NYCHA is home to about 400,000 New Yorkers, and needs more than $30 billion in repairs and replacements over the next five years. The authority hasn’t had a permanent leader since April of 2018—Sanitation Commissioner Kathryn Garcia took over as interim chair from 81-year-old Stanley Brezenoff in February. Around 61,000 apartments in 21 different complexes, which is around a third of NYCHA’s housing stock, are set to be managed by private developers, and the city also wants to develop some parcels of land to help pay for the improvements.
The de Blasio administration recently agreed to a deal with the federal government that would impose a monitor to oversee the authority (but would provide no additional funding).
“The federal government, of course, starved NYCHA for resources for decades and the price of that neglect hit us in the face, it came due,” Been said.
In January, the de Blasio administration announced that they had created and preserved a total of 122,000 affordable units out of their goal of 300,000, but only 16 percent of those apartments were for homeless New Yorkers, or those making just 30 percent of the Area Median Income—$21,930 for an individual or $28,178 for a family of three.

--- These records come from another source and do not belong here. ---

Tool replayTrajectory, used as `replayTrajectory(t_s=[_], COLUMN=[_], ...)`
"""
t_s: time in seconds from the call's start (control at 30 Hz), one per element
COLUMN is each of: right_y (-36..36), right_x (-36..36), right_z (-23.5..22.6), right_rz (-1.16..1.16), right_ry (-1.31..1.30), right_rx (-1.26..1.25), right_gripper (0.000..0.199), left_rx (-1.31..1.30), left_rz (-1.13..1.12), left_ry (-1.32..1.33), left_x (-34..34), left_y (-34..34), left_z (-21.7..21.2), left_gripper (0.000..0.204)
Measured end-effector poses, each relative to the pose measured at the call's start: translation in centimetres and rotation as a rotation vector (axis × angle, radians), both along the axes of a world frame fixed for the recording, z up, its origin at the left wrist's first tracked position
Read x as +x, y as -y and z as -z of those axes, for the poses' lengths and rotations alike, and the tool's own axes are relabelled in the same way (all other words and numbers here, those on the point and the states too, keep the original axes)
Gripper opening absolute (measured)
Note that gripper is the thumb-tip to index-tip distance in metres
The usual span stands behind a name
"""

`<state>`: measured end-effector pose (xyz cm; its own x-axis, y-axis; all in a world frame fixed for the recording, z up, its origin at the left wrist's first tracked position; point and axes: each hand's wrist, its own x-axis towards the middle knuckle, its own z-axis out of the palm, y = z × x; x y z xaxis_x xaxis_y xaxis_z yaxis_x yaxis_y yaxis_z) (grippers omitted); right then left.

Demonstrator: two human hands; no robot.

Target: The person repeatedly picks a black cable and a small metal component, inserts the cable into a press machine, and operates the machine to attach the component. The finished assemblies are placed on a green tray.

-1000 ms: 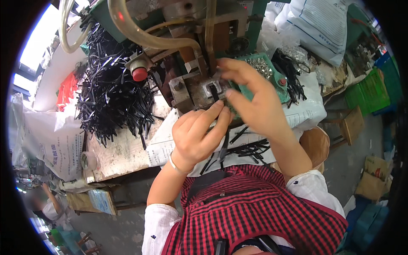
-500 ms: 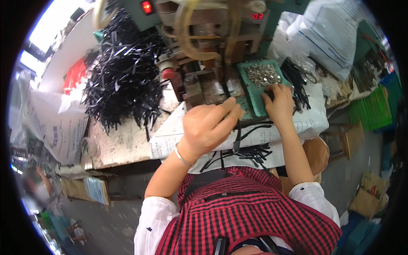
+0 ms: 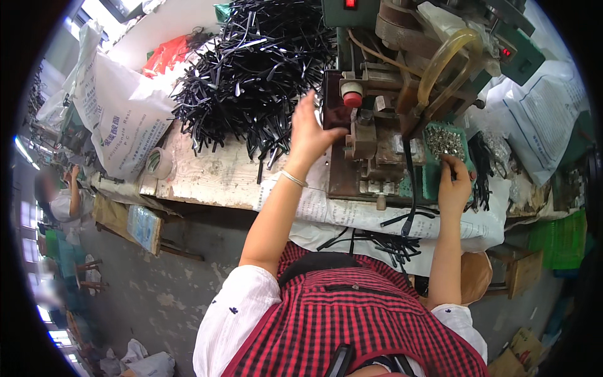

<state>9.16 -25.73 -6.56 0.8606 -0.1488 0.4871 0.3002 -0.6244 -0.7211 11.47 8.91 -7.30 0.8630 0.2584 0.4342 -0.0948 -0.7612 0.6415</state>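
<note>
My left hand (image 3: 309,137) is open, fingers up and thumb stretched to the right. It is beside a big heap of thin black plastic strips (image 3: 242,75) that look like spectacle arms, left of a bench press machine (image 3: 367,135). My right hand (image 3: 455,185) is at the green tray (image 3: 432,182) of small shiny metal pieces (image 3: 445,143). Its fingertips are drawn together at the pieces; whatever they pinch is too small to make out. One black strip (image 3: 411,182) sits upright in the machine, its lower end hanging over the front.
More black strips (image 3: 399,248) lie on white sheeting at the bench's front edge, others (image 3: 482,169) right of the tray. A red button (image 3: 352,99) faces me on the machine. Tape (image 3: 158,162) and a white sack (image 3: 119,119) are at left. A co-worker (image 3: 66,198) is far left.
The view has swung left. My left hand has moved from the machine's front to beside the heap, its fingers now spread. My right hand remains at the tray.
</note>
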Motion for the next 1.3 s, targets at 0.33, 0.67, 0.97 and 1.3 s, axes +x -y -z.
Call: replayTrajectory(t_s=[0.33,0.67,0.97,1.3], right_y=[-2.2,0.4,-9.0,-10.7], right_x=[-0.5,-3.4,-0.5,-2.3], right_z=[-3.6,-2.4,-7.5,-10.2], right_rz=[-0.098,-0.009,-0.261,-0.427], right_ry=[-0.14,-0.118,0.036,-0.094], right_rx=[0.229,0.196,0.514,0.801], right_gripper=[0.013,0.014,0.031,0.048], left_rx=[0.398,0.059,-0.552,-0.394], left_rz=[-0.252,-0.268,0.015,0.479], left_ry=[-0.194,0.101,0.161,0.729], left_x=[-4.1,-6.8,-4.9,-5.6], left_y=[-6.4,-6.5,-2.4,4.9], left_z=[-6.1,-2.8,0.6,-16.2], left_gripper=[0.023,0.011,0.012,0.017])
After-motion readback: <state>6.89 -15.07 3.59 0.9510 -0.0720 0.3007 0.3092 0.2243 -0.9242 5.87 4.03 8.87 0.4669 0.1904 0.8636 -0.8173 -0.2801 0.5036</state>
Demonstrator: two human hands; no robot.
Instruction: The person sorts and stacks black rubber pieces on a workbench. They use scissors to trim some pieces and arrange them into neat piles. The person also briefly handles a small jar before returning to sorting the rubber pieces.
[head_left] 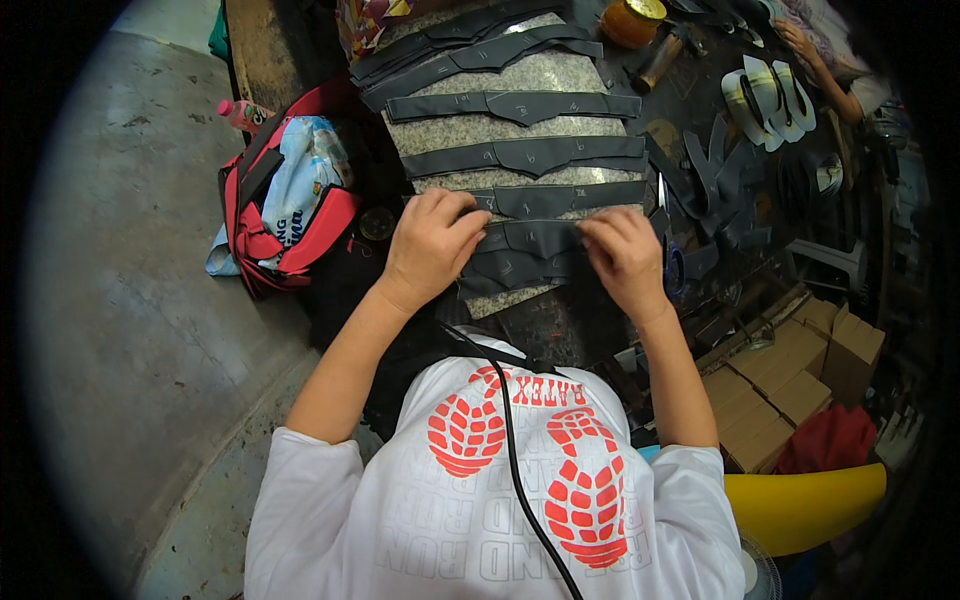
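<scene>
In your head view, the strip (537,238), near the slab's (450,136) 6 o'clock end, looks light and pliable, so take its ends: your right hand's (628,252) fingers seem pinched on it at 3 o'clock, your left hand's (425,250), at 9, I can't tell.

Slab (505,303) on table (545,325); strips (515,107) laid across it in rows, left edge toward right. Far edge: several overlapping. Near edge: more overlapping, left hand (430,245) at their left end, right hand (628,260) at their right. Off slab's right edge: loose pieces (712,180) on table. Beyond far right corner: jar (630,28). Left of slab: bag (310,245), bottle (243,115) just behind. Boxes (768,372) right of near right corner.
</scene>
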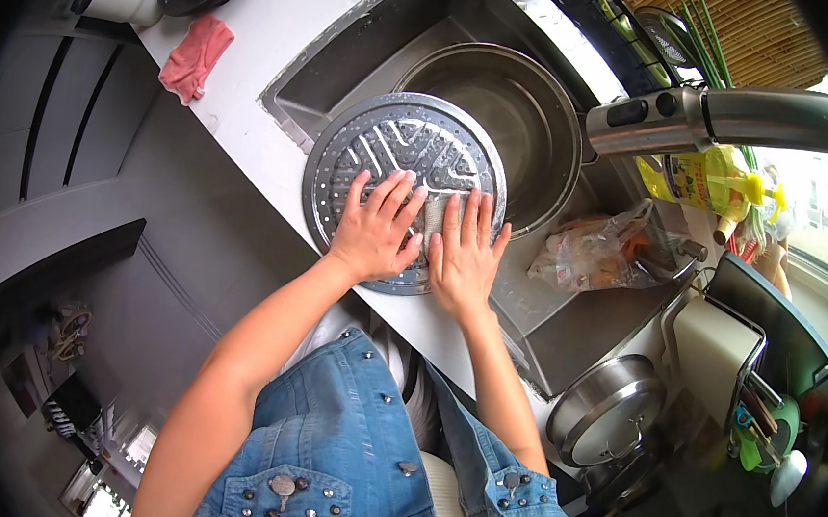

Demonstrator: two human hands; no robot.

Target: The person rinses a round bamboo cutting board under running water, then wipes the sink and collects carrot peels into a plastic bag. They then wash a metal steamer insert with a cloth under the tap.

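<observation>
A round perforated metal steamer plate [411, 118], wet and soapy, lies across the front edge of the sink and overlaps the rim of a large steel pot [538, 107] inside it. My left hand [379, 230] rests on its near left part, fingers spread. On the near right part lies my right hand [465, 252], palm down. A greyish scouring cloth [434, 216] shows between the two hands, beside and partly under the right fingers. How far it extends beneath that hand is hidden.
The steel sink [372, 63] also holds a clear plastic bag [592, 252] with orange contents. A faucet [647, 124] reaches over from the right. A pink cloth [196, 58] lies at the counter's left edge. A lidded pot [607, 412] and a yellow bottle [701, 182] stand at right.
</observation>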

Been said that tools to address the needs of these New Yorkers already exist—like the Our Space subsidy open to developers who set aside homes for very poor New Yorkers—but that they needed to be streamlined and applied more rigorously.
“So it’s programs like that but every one of our programs we have taken a look to see—can we push more?” Been said. “Can we get more of those units at the lowest income levels? Can we bring in more seniors? How can we get more of those homes to the people that need them most, quicker?”
Still, the new deputy mayor insisted that her goal wasn’t to start from scratch: “I’m not coming out with “Housing Plan 3.0 so that’s not what we’re talking about, we’re just talking about being more effective, being more efficient, and getting it done even faster because people are worried.”
Critics of de Blasio’s affordable housing strategy—enticing developers to mix permanently affordable low and middle income apartments with market-rate units in re-zoned neighborhoods—say that it’s a kind of trickle-down plan that helps wealthier New Yorkers and displaces residents of gentrifying neighborhoods, who are often people of color.
“The new housing is almost entirely built for the luxury market, and has had the secondary effect of raising rents and land values in the existing housing stock, further displacing many long-time residents,” Hunter College urban planning professor Tom Angotti wrote in a 2017 essay on the administration’s strategy. “Areas targeted for new development are disproportionately low-income communities of color, while areas protected by zoning are disproportionately white and middle-and upper-income.”
In a written response to Angotti’s essay, Been called his skepticism that building more housing overall would help alleviate the affordable housing crisis “the housing world’s equivalent of climate change denial.”
“Even building only affordable housing wouldn’t solve the problem—unless we keep others out, building more affordable housing will not address the demand for housing by those who want to move to New York,” Been added.
The majority of affordable housing built and preserved under de Blasio — 52,641 units — has been for New Yorkers making $36,550 to $58,480 for one person, which represents 51 percent to 80 percent of AMI.
Tom Waters, a senior policy analyst at the Community Service Society, told Gothamist that setting aside 16 percent of affordable homes for homeless and very low income New Yorkers as part of an overall, market-driven scheme is “pretty close to the limit of what you can do with that approach.”
“I don't think the administration properly took credit for that. They have a lot to brag about there," Waters said.
“If you want to create housing for low income people, you have to do it on purpose,” Waters added. “I'm not a believer in the trickle-down method. Building a bunch of $2,000/month apartments is good for people who can afford $2000/month apartments.”